Twitter suspended a number of prominent journalists on the platform on Thursday evening without warning or explanation.
The situation followed the company’s decision to suspend the Twitter account of Mastodon, an open source social media alternative that has gained momentum since Elon Musk took over the company. Twitter took action against Mastodon after linking the account to @ElonJet’s Mastodon page, a student-created bot that tracks the whereabouts of Musk’s private jet.
At least some of the suspended accounts had shared screenshots and observations about Mastodon’s suspension. Just before his suspension, Washington Post reporter Drew Harwell tweeted that Mastodon was kicked off the platform.
Former MSNBC host Keith Olbermann, The New York Times’ Ryan Mac, CNN’s Donie O’Sullivan, Mashable’s Matt Binder and journalist Aaron Rupar were also suspended Thursday night. Many of the reporters have regularly reported on Musk’s takeover of Twitter in recent months.
Rupar weighed up his suspension Substack, noting that while he didn’t know why his account was deactivated, he did share a link to ElonJet’s Facebook account while reporting on the subject. Using an alternate account, Mac shared the message he received from Twitter, noting that there was no warning before the permanent suspension.

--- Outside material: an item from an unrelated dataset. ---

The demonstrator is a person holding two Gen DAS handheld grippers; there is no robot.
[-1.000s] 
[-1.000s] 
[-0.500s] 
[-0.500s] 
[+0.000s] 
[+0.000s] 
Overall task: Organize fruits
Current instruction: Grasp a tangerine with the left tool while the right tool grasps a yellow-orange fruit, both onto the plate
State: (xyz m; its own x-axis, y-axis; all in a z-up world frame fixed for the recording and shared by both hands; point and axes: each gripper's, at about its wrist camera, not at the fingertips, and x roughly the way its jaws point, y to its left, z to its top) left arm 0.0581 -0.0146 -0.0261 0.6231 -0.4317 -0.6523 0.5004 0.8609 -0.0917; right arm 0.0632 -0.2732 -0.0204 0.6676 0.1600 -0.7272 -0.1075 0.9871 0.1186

Some of the suspended accounts shared Mastodon and ElonJet’s Twitter handles, as well as images of the tweet that appears to have suspended the former account.
In light of Twitter’s reduced human moderation teams, it’s possible that automated systems enforcing Twitter’s brand new rules against accounts like @ElonJet were overzealous in this case. But it’s at least as likely that this is a case of Musk steering the moderation process based on his own preferences – we won’t know until someone on Twitter explains what’s going on.
Update: Musk just weighed in on the suspensions and characterized them as intentional. “The same doxxing rules apply to ‘journalists’ as they do to everyone else,” he tweeted in a reply.
businessroundups.org has reached out to Ella Irwin, Twitter’s new head of trust and security, to explain why the accounts weren’t given a chance to remove the offending tweets, which is standard practice for many Twitter violations. It’s worth noting that the policy these accounts violated is a ban sharing “live location information”, is only 24 hours old.
This story develops…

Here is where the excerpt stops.